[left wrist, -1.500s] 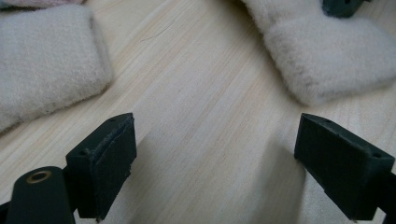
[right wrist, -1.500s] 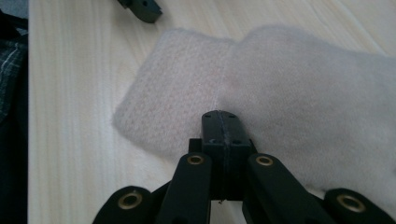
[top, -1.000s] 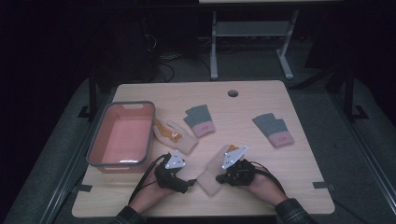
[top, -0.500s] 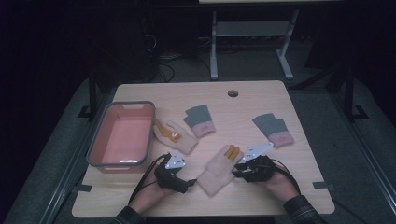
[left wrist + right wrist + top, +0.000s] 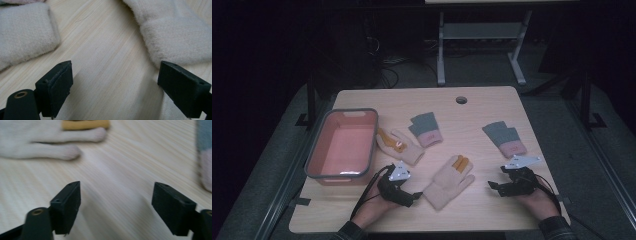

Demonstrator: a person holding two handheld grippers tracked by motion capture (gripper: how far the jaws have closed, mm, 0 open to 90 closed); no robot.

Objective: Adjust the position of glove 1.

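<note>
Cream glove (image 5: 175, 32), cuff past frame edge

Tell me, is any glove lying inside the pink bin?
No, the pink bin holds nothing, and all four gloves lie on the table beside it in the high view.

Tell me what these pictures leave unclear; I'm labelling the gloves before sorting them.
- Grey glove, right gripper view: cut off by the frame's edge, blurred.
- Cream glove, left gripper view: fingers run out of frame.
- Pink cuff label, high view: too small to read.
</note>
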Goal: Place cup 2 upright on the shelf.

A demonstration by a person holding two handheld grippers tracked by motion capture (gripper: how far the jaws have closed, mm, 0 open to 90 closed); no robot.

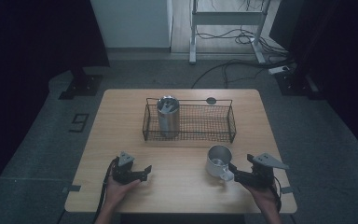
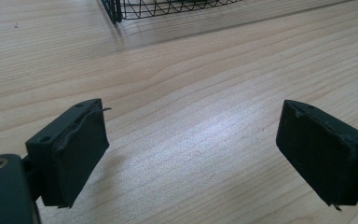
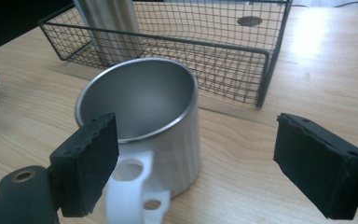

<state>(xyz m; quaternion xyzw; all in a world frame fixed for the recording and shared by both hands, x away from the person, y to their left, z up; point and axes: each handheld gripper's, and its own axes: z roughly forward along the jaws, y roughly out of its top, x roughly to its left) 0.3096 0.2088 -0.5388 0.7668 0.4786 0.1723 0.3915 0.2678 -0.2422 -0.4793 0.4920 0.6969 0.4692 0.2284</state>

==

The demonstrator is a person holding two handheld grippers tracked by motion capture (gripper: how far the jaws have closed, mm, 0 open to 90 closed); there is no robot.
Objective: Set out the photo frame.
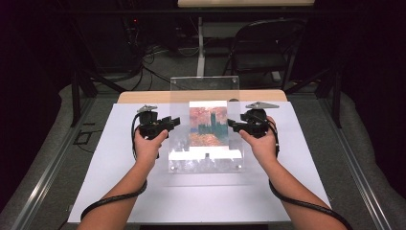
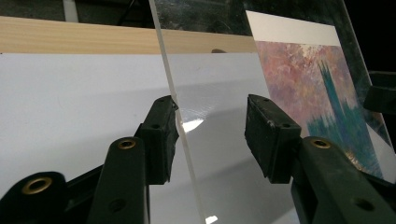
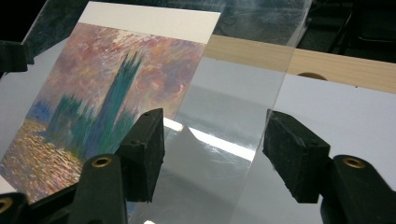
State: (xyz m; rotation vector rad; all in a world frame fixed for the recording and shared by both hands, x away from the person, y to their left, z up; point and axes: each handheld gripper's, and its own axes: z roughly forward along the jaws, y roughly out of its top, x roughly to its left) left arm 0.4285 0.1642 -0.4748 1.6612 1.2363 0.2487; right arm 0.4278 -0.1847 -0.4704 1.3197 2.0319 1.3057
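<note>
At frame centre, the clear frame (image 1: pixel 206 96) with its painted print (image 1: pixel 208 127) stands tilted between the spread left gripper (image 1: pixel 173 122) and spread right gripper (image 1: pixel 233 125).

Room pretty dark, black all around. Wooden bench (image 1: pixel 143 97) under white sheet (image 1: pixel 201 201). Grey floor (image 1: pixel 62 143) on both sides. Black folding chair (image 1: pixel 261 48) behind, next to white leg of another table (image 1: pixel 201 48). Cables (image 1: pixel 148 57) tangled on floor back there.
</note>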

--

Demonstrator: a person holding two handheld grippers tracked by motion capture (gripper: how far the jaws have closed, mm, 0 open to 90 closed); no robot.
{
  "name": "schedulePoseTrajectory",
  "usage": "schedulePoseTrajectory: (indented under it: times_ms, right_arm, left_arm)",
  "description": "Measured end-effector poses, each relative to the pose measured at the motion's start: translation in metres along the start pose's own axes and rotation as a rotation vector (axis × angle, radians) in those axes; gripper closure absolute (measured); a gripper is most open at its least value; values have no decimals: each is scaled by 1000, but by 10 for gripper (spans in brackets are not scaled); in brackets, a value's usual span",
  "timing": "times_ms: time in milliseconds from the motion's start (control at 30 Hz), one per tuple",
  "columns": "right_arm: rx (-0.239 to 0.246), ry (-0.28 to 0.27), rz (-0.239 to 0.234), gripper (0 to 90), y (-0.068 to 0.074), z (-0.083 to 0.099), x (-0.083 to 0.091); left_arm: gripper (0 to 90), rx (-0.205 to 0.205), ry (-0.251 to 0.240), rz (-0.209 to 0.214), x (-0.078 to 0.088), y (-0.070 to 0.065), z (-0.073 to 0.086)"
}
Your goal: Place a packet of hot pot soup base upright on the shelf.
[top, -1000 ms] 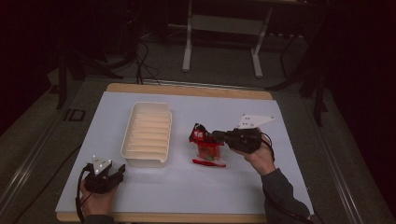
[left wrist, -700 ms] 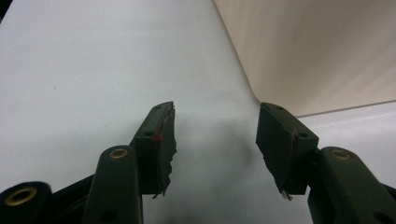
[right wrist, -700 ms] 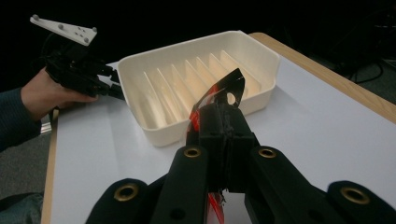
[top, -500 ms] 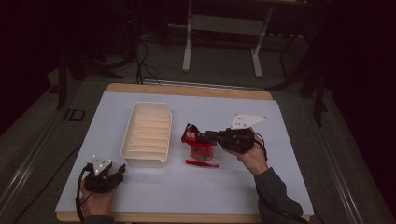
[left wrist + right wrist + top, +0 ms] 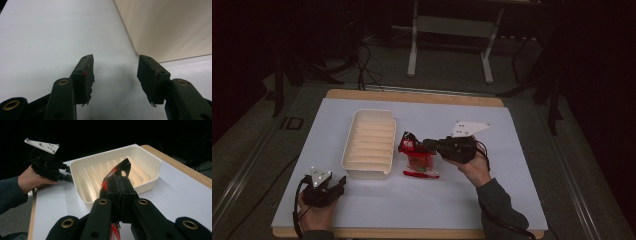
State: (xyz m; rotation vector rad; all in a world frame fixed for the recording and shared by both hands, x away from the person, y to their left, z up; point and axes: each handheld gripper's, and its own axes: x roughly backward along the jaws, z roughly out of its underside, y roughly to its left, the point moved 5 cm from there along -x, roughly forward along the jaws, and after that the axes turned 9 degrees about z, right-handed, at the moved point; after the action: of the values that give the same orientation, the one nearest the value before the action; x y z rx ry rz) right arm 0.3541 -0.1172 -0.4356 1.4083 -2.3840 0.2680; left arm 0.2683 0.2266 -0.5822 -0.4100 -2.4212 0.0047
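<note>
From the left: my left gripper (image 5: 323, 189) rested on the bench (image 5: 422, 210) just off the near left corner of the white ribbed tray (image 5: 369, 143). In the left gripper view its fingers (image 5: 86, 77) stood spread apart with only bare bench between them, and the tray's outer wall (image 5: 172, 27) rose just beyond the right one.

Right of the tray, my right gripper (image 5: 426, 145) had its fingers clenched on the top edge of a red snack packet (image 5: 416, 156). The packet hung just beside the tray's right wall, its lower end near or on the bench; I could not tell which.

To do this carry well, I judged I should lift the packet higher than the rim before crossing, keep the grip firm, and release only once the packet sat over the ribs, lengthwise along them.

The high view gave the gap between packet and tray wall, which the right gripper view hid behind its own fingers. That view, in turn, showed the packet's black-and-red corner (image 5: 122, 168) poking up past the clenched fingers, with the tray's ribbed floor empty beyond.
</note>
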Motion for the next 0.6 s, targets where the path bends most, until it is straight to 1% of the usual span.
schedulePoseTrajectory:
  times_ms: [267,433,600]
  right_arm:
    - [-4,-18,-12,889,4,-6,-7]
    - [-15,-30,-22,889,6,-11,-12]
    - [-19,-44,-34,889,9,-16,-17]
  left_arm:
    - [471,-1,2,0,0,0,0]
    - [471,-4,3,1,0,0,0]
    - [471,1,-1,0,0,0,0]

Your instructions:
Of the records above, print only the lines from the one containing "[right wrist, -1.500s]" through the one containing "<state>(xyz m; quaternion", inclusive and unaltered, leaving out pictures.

Response to this exercise:
[right wrist, -1.500s] 
[top, -1.000s] 
[top, -0.500s] 
[left wrist + right wrist + top, +0.000s] 

Demonstrator: a person holding two handheld grippers tracked by motion capture (gripper: how far the jaws have closed, mm, 0 open to 90 closed); no robot.

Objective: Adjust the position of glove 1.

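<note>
Cream glove (image 5: 175, 32), cuff past frame edge

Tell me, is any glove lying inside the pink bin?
No, the pink bin holds nothing, and all four gloves lie on the table beside it in the high view.

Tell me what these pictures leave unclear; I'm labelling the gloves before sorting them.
- Grey glove, right gripper view: cut off by the frame's edge, blurred.
- Cream glove, left gripper view: fingers run out of frame.
- Pink cuff label, high view: too small to read.
</note>
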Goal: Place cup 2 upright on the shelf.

A demonstration by a person holding two handheld grippers tracked by motion capture (gripper: how far the jaws have closed, mm, 0 open to 90 closed); no robot.


<state>(xyz m; quaternion xyzw; all in a world frame fixed for the recording and shared by both hands, x away from the person, y to their left, z up; point and axes: each handheld gripper's, and its own axes: z roughly forward along the jaws, y roughly out of its top, x roughly to its left) 0.3096 0.2088 -0.5388 0.7668 0.4786 0.1723 0.3915 0.2678 -0.2422 -0.4793 0.4920 0.6969 0.4692 0.2284</state>

Thus the exercise is complete.